Say how many lines of the records include the string "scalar". Nothing else belongs in the answer.

» **The input**:
-- Opening Marker --

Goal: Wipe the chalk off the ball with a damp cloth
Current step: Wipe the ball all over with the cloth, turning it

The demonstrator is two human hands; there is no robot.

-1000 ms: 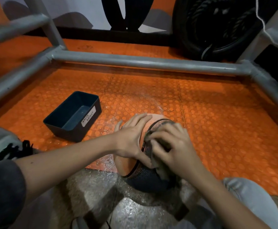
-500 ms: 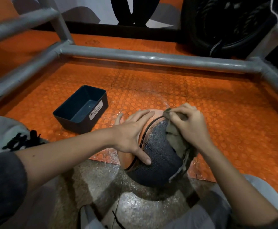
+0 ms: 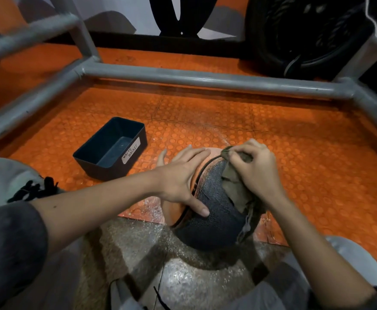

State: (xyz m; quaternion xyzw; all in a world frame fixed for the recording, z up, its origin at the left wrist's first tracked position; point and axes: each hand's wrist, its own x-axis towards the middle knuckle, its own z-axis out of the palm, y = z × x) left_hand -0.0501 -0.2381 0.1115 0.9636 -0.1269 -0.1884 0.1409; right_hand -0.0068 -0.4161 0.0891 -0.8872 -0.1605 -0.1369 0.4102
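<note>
An orange and dark grey ball (image 3: 214, 222) rests on the floor between my knees, its textured dark panel facing me. My left hand (image 3: 181, 175) lies spread over the ball's left side, fingers straight and thumb on the dark panel. My right hand (image 3: 254, 171) grips a crumpled olive-green cloth (image 3: 232, 182) and presses it on the ball's upper right side. Part of the cloth hangs down the ball's right edge. The far side of the ball is hidden by my hands.
A dark rectangular bin (image 3: 111, 148) labelled "waste basket" stands on the orange studded mat (image 3: 295, 142) left of the ball. Grey metal frame tubes (image 3: 205, 80) run across behind and along both sides. A black tyre (image 3: 306, 34) leans at the back right.
My right hand slid the cloth from the ball's near top toward its far upper right, uncovering the dark panel. The left hand stayed on the ball's left side.
</note>
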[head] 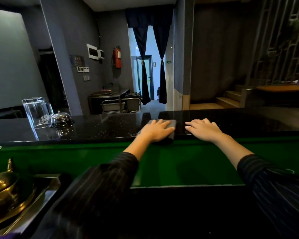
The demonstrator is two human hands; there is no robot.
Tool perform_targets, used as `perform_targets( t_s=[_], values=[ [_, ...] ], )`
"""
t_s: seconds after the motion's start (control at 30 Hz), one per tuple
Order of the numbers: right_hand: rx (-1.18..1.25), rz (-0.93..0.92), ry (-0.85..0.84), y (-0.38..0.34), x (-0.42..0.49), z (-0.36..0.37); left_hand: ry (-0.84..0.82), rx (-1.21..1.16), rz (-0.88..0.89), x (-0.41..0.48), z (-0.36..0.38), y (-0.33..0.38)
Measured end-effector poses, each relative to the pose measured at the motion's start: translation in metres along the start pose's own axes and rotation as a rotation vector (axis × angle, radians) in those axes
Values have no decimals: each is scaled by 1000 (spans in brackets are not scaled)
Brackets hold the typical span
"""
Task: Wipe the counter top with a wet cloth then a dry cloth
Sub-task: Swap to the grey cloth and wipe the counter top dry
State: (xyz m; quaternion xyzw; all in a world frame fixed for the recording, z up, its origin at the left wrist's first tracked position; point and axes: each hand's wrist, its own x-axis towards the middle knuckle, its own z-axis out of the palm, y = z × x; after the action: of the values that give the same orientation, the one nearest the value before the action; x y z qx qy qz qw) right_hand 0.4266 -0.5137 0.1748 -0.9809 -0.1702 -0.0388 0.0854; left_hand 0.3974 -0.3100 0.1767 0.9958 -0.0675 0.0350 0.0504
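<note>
Pressing flat, close fingers (164, 125) on top of the cloth (173, 123), which looks soft and light, the left hand (155, 131) is pinning it while the right hand (204, 130) is lying spread beside them.

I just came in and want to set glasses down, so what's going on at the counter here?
A person appears to be wiping the black counter top. Their left hand lies flat on a folded grey cloth, pressing it onto the surface near the front edge. The right hand rests flat on the bare counter beside it, holding nothing. I cannot tell whether the cloth is wet or dry. A glass pitcher and a service bell stand further left on the counter.
</note>
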Motion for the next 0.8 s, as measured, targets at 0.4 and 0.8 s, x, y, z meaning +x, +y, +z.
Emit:
perform_targets(
  t_s=[0.4, 0.8],
  values=[
    [74, 68, 246, 71, -5, -5, 27, 32, -415, 60, -5, -45],
    [343, 34, 198, 89, -10, -17, -81, -13, 100, 80, 12, 118]
  ],
)
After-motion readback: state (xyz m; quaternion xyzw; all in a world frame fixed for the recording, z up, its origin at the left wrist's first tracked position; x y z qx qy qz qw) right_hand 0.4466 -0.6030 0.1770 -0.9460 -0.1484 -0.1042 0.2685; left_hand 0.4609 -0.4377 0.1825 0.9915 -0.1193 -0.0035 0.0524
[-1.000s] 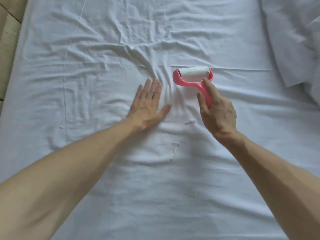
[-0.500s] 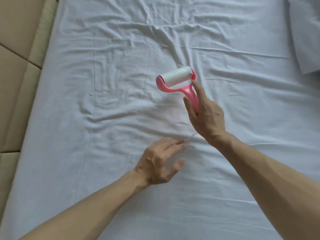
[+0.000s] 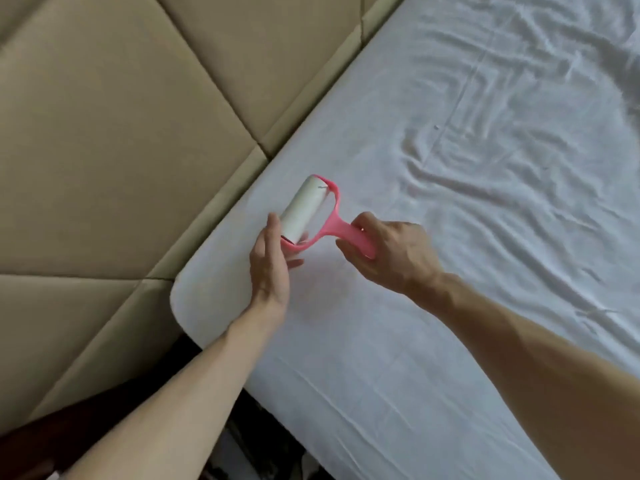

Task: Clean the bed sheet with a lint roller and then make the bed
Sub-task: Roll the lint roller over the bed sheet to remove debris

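While right hand [image 3: 391, 254] grips one lint roller [image 3: 304, 209], left hand [image 3: 270, 271] touches it.

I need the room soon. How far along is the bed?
Nothing looks finished. In hand: the right hand grips the lint roller, the left hand touches its roll. Left: the sheet is creased with a speck on it, and no cover is laid.

Soft, even light falls on the bed sheet [image 3: 485, 174], brightest toward its far right. Its creases cast faint shadows. The whole picture is slightly soft.
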`<state>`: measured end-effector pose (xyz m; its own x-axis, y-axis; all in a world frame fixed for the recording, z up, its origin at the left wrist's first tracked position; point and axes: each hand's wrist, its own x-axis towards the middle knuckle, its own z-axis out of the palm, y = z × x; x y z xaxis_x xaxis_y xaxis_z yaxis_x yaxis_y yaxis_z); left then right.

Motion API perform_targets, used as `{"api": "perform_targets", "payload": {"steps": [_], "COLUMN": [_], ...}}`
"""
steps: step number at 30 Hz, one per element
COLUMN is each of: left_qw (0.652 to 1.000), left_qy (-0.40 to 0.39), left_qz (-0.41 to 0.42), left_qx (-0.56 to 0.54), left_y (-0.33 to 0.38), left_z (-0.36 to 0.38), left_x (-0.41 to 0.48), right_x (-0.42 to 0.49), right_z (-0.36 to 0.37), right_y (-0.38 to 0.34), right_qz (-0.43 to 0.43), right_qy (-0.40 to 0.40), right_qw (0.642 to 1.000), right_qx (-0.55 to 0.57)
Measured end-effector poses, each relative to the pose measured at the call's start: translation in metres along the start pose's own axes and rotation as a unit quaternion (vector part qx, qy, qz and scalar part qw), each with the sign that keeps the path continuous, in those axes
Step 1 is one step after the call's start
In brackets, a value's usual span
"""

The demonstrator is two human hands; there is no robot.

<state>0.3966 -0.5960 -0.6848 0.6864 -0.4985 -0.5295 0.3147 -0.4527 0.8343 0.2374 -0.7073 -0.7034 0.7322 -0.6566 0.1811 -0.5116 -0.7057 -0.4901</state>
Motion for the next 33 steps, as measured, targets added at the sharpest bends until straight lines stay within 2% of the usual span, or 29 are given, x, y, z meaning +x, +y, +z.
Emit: {"api": "perform_targets", "payload": {"steps": [3, 7, 13, 16, 24, 29, 31, 33], "left_qw": [0.999, 0.995, 0.989, 0.983, 0.948, 0.886, 0.872, 0.866], "left_qy": [0.023, 0.089, 0.132, 0.166, 0.273, 0.363, 0.369, 0.384], "left_qz": [-0.013, -0.035, -0.065, -0.081, -0.151, -0.227, -0.239, -0.226], "left_qx": [0.021, 0.029, 0.029, 0.015, -0.058, -0.180, -0.215, -0.228], "left_y": [-0.010, -0.040, -0.126, -0.167, -0.254, -0.304, -0.312, -0.317], "left_z": [-0.081, -0.169, -0.244, -0.274, -0.359, -0.410, -0.423, -0.429], "left_x": [-0.011, -0.055, -0.189, -0.245, -0.356, -0.376, -0.372, -0.362], "right_x": [0.012, 0.008, -0.065, -0.113, -0.239, -0.295, -0.309, -0.320], "right_z": [0.033, 0.075, 0.117, 0.125, 0.143, 0.157, 0.162, 0.170], "right_y": [-0.052, -0.122, -0.205, -0.248, -0.356, -0.397, -0.406, -0.418], "right_qz": [-0.123, -0.260, -0.408, -0.450, -0.428, -0.351, -0.312, -0.253], "right_qy": [-0.050, -0.095, -0.177, -0.199, -0.300, -0.380, -0.397, -0.389], "right_qw": [0.991, 0.959, 0.894, 0.868, 0.851, 0.854, 0.861, 0.884], "right_qx": [0.023, 0.058, 0.055, 0.057, 0.053, 0.059, 0.057, 0.057]}}
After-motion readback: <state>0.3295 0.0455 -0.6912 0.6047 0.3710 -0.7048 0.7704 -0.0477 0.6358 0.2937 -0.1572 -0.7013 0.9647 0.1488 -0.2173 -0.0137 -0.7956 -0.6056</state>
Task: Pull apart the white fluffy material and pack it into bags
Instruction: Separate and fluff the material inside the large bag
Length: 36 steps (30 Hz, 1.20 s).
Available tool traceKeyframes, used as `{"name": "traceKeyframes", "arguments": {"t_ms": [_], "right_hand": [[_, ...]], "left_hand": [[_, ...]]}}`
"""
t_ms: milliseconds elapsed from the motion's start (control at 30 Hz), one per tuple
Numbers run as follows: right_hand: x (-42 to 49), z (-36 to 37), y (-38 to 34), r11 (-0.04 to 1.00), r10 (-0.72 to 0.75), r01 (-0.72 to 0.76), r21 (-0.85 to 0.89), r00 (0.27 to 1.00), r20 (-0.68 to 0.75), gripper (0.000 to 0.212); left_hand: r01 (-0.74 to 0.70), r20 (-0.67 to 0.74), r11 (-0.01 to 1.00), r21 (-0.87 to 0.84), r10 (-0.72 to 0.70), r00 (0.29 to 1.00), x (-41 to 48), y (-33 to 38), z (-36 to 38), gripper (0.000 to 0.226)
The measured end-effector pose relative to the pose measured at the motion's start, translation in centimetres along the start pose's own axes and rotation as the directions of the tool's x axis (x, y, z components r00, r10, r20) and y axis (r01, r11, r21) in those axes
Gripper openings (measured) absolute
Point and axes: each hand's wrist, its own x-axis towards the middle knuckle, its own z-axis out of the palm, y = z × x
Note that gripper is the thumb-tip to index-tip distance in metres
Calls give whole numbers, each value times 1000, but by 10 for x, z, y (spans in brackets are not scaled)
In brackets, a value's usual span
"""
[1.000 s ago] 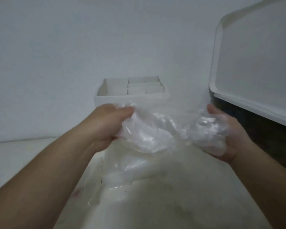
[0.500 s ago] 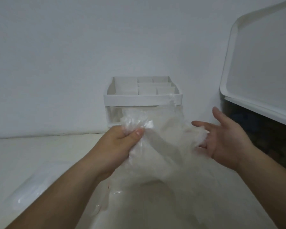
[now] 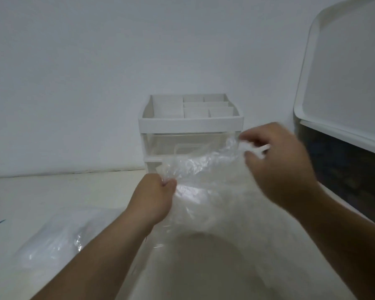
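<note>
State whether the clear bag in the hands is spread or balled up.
Spread: left hand and right hand pinch the clear bag at its top edge, stretched between them.

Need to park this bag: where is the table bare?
Bare table lies left of the organiser, between the wall and the second bag near-left. Centre is crowded: left hand and right hand grip the clear bag; the bin blocks the right.

The left grip (image 3: 155, 197) and right grip (image 3: 276, 164) pinch a clear bag (image 3: 204, 167) by its rim above the bench (image 3: 41, 195). An organizer (image 3: 191, 123) stands at the back edge behind it.
</note>
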Motion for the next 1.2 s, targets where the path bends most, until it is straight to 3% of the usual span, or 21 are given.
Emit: {"name": "traceKeyframes", "arguments": {"t_ms": [67, 133, 333, 433, 633, 800, 867, 933, 967, 1033, 1100, 1200], "right_hand": [[-14, 17, -12, 982, -165, 183, -38, 943, 290, 22], [-21, 35, -10, 980, -104, 172, -100, 869, 483, 26], [-10, 67, 10, 959, -13, 209, -191, 706, 708, 35], [-2, 71, 12, 958, -3, 219, -183, 648, 761, 38], [-4, 78, 9, 950, 11, 249, -189, 578, 816, 41], [-3, 81, -2, 942, 72, 243, -233, 532, 844, 59], [-3, 81, -6, 937, 81, 251, -241, 516, 853, 60], [-2, 80, -10, 930, 89, 268, -250, 498, 863, 59], [-1, 80, -11, 927, 91, 275, -254, 492, 866, 59], [-1, 81, -14, 921, 97, 290, -260, 475, 875, 52], [-2, 84, -14, 911, 87, 321, -260, 467, 880, 39], [-1, 88, -9, 921, 58, 313, -232, 478, 876, 35]], "left_hand": [[12, -40, 996, 88, -8, 999, 1, -1, 4, 40], [35, -64, 987, 159, -25, 998, 5, -4, 8, 37], [17, -7, 885, 466, -16, 1000, 4, -13, 9, 33], [2, -4, 872, 489, -1, 1000, 6, -17, 7, 28], [29, -98, 946, 323, 3, 995, 5, -22, -2, 10], [-9, -102, 995, 101, 19, 995, 8, -24, -9, 30], [-77, -176, 993, 91, 92, 980, 4, -21, -13, 37], [-261, -246, 945, 196, 305, 920, -4, -15, -15, 33], [-387, -222, 884, 262, 446, 867, -9, -12, -15, 26], [-589, -42, 724, 360, 643, 765, -14, -7, -9, 13], [-646, 145, 647, 405, 652, 744, -14, -8, -1, 24], [-582, 262, 610, 537, 535, 803, -10, -7, 2, 35]]}}
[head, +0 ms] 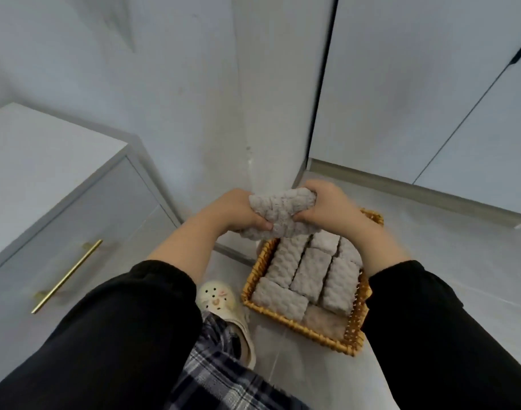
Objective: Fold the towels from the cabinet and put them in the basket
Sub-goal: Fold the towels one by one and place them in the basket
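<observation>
Black sleeves nearest; L hand & R hand each clench an end of grey towel: prob soft, light, floppy, so grip ends.

A home, by fitted cupboards.
White cupboard doors, a brass-handled drawer, tiled floor, slippered foot.

Both clenched: left grip, right grip.
</observation>
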`<state>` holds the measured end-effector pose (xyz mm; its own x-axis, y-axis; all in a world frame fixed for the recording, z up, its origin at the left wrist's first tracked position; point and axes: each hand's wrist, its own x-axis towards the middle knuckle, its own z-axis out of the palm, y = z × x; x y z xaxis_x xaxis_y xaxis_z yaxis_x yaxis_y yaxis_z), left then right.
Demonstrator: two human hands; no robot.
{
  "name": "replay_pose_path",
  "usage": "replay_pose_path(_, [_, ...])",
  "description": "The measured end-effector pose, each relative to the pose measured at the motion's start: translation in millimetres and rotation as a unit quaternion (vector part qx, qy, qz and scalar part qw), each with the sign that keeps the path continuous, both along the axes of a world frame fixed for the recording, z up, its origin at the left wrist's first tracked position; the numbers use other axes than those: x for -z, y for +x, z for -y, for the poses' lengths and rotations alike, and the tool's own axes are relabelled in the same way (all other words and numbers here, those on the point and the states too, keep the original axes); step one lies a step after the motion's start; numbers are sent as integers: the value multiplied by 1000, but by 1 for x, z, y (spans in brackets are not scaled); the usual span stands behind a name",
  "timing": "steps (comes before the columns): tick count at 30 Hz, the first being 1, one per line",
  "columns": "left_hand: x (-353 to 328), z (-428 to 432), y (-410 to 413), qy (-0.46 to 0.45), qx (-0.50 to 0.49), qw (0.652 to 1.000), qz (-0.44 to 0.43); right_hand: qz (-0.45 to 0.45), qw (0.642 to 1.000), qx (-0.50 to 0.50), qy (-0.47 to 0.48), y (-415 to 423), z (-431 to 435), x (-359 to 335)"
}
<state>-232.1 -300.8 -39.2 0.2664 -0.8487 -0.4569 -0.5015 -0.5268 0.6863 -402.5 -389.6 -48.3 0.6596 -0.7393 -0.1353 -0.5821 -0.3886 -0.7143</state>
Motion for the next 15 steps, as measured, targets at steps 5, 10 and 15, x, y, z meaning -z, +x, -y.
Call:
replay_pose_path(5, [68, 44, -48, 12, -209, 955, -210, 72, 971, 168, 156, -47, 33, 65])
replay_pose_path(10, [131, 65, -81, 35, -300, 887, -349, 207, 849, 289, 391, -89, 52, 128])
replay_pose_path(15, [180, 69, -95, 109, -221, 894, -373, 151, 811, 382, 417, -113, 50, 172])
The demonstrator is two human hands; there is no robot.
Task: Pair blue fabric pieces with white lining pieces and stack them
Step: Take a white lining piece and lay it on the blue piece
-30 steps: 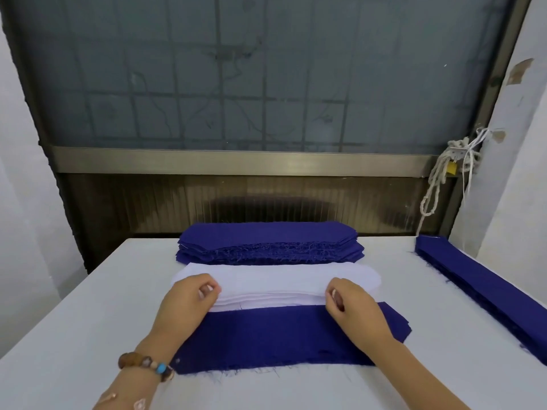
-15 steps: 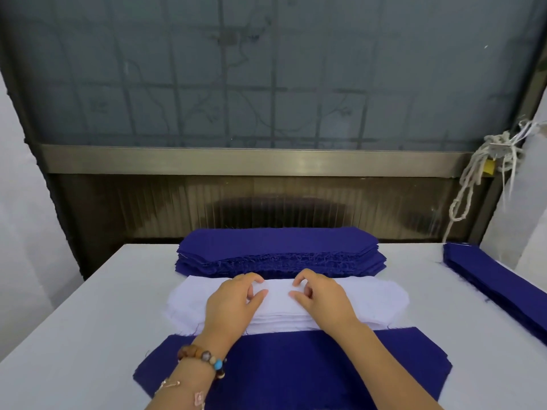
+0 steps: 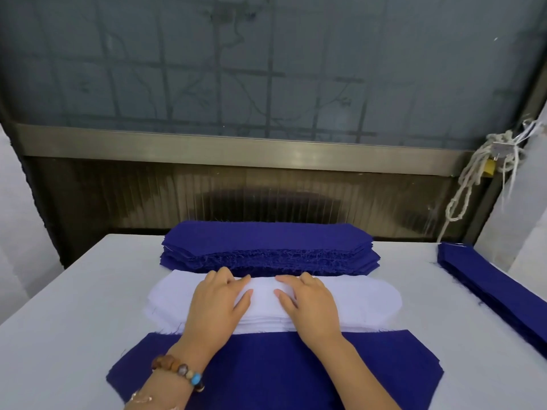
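Note:
A stack of white lining pieces [image 3: 364, 297] lies across the middle of the white table [image 3: 59, 335]. My left hand [image 3: 217, 303] and my right hand [image 3: 310, 303] rest flat on the top of this stack near its middle, fingers straight and pointing toward each other. Behind it sits a thick stack of blue fabric pieces [image 3: 266, 244] with frayed edges. A single flat blue fabric piece [image 3: 266, 371] lies in front of the white stack, under my forearms.
A long narrow pile of blue fabric strips [image 3: 497, 294] runs along the table's right side. A dark window wall stands just behind the table, and a knotted rope [image 3: 470, 184] hangs at the right. White walls flank both sides.
Both hands have moved from the outer ends of the white stack to its middle and now lie flat on top. The view has shifted closer to the table.

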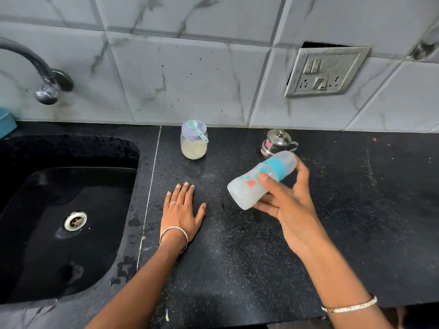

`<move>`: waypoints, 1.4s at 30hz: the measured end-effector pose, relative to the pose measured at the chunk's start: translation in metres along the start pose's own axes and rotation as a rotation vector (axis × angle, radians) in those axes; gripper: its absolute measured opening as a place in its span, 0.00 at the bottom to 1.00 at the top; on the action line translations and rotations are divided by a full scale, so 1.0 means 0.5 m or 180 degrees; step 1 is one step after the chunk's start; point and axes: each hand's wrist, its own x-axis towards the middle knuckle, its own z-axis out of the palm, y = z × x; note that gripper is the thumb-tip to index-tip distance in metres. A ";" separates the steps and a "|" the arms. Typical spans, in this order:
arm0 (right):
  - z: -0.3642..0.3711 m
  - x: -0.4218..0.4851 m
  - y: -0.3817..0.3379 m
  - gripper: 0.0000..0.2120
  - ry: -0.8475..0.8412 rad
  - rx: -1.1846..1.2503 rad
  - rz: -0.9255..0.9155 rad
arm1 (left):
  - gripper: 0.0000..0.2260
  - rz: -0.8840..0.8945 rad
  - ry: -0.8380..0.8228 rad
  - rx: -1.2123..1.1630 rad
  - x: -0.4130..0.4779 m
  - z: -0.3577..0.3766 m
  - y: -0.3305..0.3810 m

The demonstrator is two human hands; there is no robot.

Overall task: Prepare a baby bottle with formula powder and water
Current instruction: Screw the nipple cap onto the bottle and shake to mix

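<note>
My right grip clasps the tilted translucent teal-banded baby bottle over the black speckled bench; left grip lies flat, fingers straight, near the black sink.

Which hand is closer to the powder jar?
Left. The left hand lies flat just in front of the jar; the right hand, holding the bottle, is farther off to its right.
</note>
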 end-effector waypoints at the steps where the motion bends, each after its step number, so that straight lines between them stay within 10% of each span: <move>1: 0.002 -0.001 0.001 0.35 -0.0035 -0.0048 0.0039 | 0.32 0.0006 -0.0010 0.0015 -0.001 -0.001 -0.001; 26: -0.012 0.023 0.000 0.30 0.0153 -0.0044 0.0109 | 0.37 0.0026 0.0047 -0.0029 -0.001 0.002 -0.001; 39: 0.014 0.004 -0.013 0.38 -0.0745 -0.0779 0.0283 | 0.37 0.0041 0.0072 -0.0048 0.001 0.002 -0.003; 42: 0.011 0.022 -0.011 0.35 -0.0220 -0.0337 0.0070 | 0.36 0.0031 0.0052 -0.0045 -0.001 0.005 -0.002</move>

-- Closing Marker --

» **Output of the exercise**: 2